SCF convergence deteriorates during structural relaxation resulting in crash

structure determination,...

Moderators: jzwanzig, jolafc

Post Reply
kalkm1
Posts: 6
Joined: Tue Jul 02, 2019 4:51 pm

SCF convergence deteriorates during structural relaxation resulting in crash

Post by kalkm1 » Mon Mar 15, 2021 12:43 pm

Hi,

I am trying to relax a 64 atom supercell of CdMnTe using ionmov 2 and optcell 2.

When dealing with bulk CdTe, the SCF loop converges and the structure relaxes below my tolerance (10e-4 tolmxf) after a few Broyden iterations - all good!

However, once I introduce Mn to the supercell (e.g. Cd0.5Mn0.5Te) the SCF loop does not converge but noticeably also starts at a very high density residual (nres2=2.060E+02) which does not improve after 30 SCF iterations (nres2=7.362E+02). After a few Broyden interations of the SCF loop not finding convergence, the calculation then crashes.

Any suggestions as to why this is happening and what steps/parameters I can change to get the SCF convergence to work would be greatly appreciated. I have played around with changing diemac (8, 12, 50) but this has not helped.

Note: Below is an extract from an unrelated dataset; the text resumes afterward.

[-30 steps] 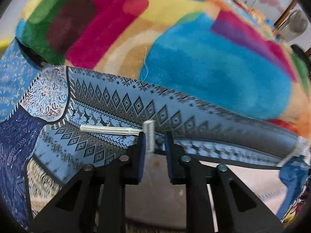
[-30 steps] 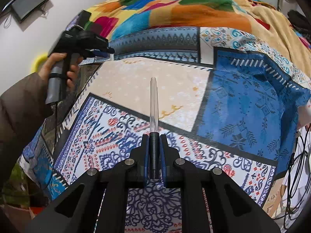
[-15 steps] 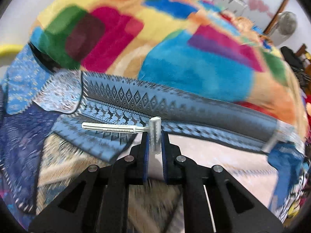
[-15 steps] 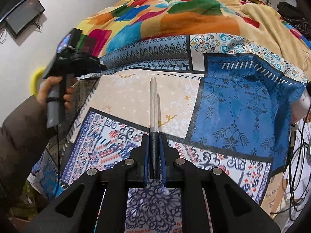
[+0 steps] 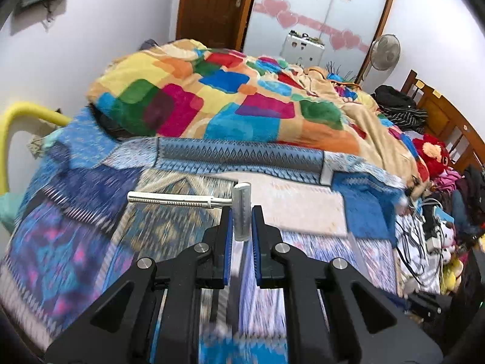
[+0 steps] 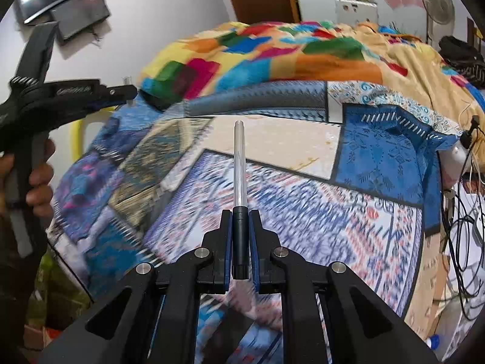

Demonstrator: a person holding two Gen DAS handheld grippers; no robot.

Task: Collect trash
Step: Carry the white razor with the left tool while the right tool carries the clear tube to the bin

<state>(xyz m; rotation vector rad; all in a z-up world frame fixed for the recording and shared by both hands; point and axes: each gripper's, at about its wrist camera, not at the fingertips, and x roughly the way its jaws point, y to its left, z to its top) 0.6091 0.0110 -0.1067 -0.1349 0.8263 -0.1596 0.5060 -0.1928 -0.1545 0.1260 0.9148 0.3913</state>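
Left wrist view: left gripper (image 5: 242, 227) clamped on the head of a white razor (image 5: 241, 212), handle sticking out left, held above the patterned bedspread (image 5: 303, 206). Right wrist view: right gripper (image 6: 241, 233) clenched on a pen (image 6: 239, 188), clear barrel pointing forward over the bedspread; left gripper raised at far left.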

I have attached my input file for the CdMnTe supercell calculation and the corresponding output file.
den.in
(5.75 KiB) Downloaded 17 times
den_oc2im2_d50.out
(74.45 KiB) Downloaded 16 times
Cheers,
kalkm1
Last edited by kalkm1 on Wed Mar 17, 2021 6:58 pm, edited 1 time in total.

kalkm1
Posts: 6
Joined: Tue Jul 02, 2019 4:51 pm

Re: SCF convergence deteriorates during structural relaxation resulting in crash

Post by kalkm1 » Wed Mar 17, 2021 6:58 pm

Update!:

Okay I have managed to get the SCF loop to behave by changing diemix to 0.1 from 0.7, and it now converges in about 60 steps in the first Broyden iteration (output file is attached).

However, I have now encountered a new issue during subsequent SCF convergence loops during the Broyden structural relaxation iterations. The SCF initially improves finding convergence in ~30 steps for the first 5 Broyden iterations but then begins to deteriorate during steps 6 and 7, not finding convergence in 100 SCF steps, with the calculation crashing after the 7th Broyden iteration.

I should note that during some identical calculations (64 atoms Cd0.5Mn0.5Te) the SCF convergence does not deteriorate and the calculation completes successfully. Other times it crashes as described above.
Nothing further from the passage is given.